Déjà, quand il était adolescent, avant de quitter le Sénégal, quand il jouait les gros bras à l’Iguane Café, à Saint Louis, au bord du fleuve, les blancs qui faisaient le plus de dégâts n’étaient pas les expatriés alcoolos que sa carrure suffisait à mettre dehors. C’était les rares blanches à qui leurs gigolos fournissaient de l’héroïne, et qui finissaient par essayer de vous crever un œil en vous traitant de négro. Ça lui avait servi d’entraînement quand il avait débarqué à Brest, au Mélo, la boîte de nuit où il avait trouvé du travail. Au black, ironie du vocabulaire.

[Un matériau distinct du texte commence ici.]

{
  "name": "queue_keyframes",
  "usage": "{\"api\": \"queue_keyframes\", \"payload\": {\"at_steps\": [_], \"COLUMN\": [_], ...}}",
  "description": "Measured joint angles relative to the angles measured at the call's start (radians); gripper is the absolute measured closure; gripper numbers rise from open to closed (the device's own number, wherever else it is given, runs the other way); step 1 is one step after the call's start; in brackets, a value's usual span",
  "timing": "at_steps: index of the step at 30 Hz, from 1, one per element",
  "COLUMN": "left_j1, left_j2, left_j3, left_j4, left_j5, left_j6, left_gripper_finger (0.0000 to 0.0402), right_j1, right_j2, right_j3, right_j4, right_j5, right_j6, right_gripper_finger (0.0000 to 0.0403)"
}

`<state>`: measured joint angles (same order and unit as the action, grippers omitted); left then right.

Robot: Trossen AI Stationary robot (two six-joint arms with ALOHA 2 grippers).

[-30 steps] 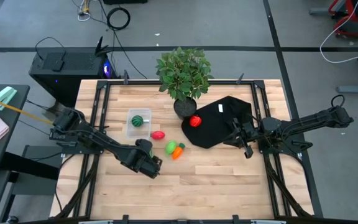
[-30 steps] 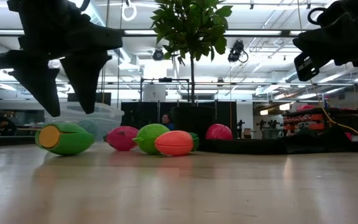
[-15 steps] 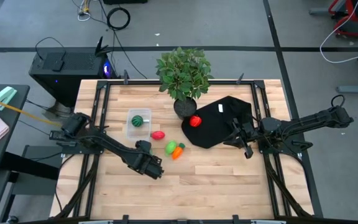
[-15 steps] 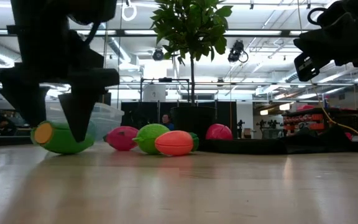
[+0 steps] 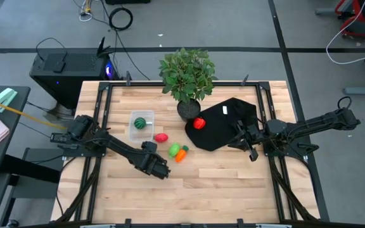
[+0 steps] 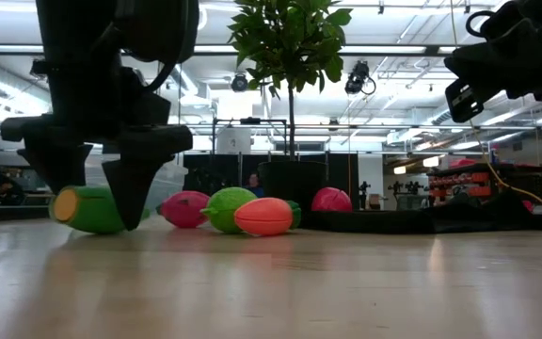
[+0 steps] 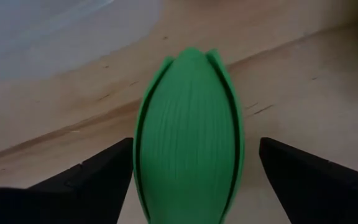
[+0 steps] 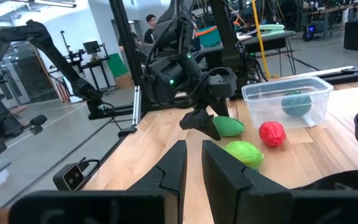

Et puis Le Mélo avait fermé, il était entré à Ouest Sécurité, il avait vieilli, et, depuis 4 ans, chaque jour ouvrable, il avait regardé le badge de Thomas Le Corre. Chaque jour, Thomas l’avait regardé dans les yeux, l’avait salué poliment et avait essayé d’entamer la conversation. Monsieur Sadio, chaque jour, s’était contenté d’un « je vous ouvre, bonne journée », parce que la sollicitude du blanc bien placé pour le noir vigile ou aide-soignant ou technicien de surface, on sait que c’est juste une façon de se donner une bonne conscience. Mais Monsieur Sadio s’était rendu compte que Thomas parlait de la même façon aux standardistes blanches, ou au docteur Lorentz. Thomas Le Corre était un cas rare d’authentique gentil. Il avait un visage trop rond, des cheveux trop blonds, trop longs, maintenus en queue-de-cheval par un élastique trop lâche, et seule une barbe clairsemée rappelait que ces yeux clairs et étonnés étaient ceux d’un adulte. Maintenant, Monsieur Sadio évite de croiser ce regard étonné et il lui tape sur la gueule. L’authentique gentil, lui, essaye de rester concentré. Lorsque la serviette arrive, il faut accompagner le mouvement. Si on part trop tôt, la serviette vous cueille en fin de course, et c’est pire, parce qu’on ne peut plus du tout absorber le choc. Ça tire sur les muscles du cou, et le tissu imprime plus profondément son motif dans la joue, on sent la bordure de la serviette, ses plis irréguliers, et même la texture avec les poils épais gorgés de liquide glacé.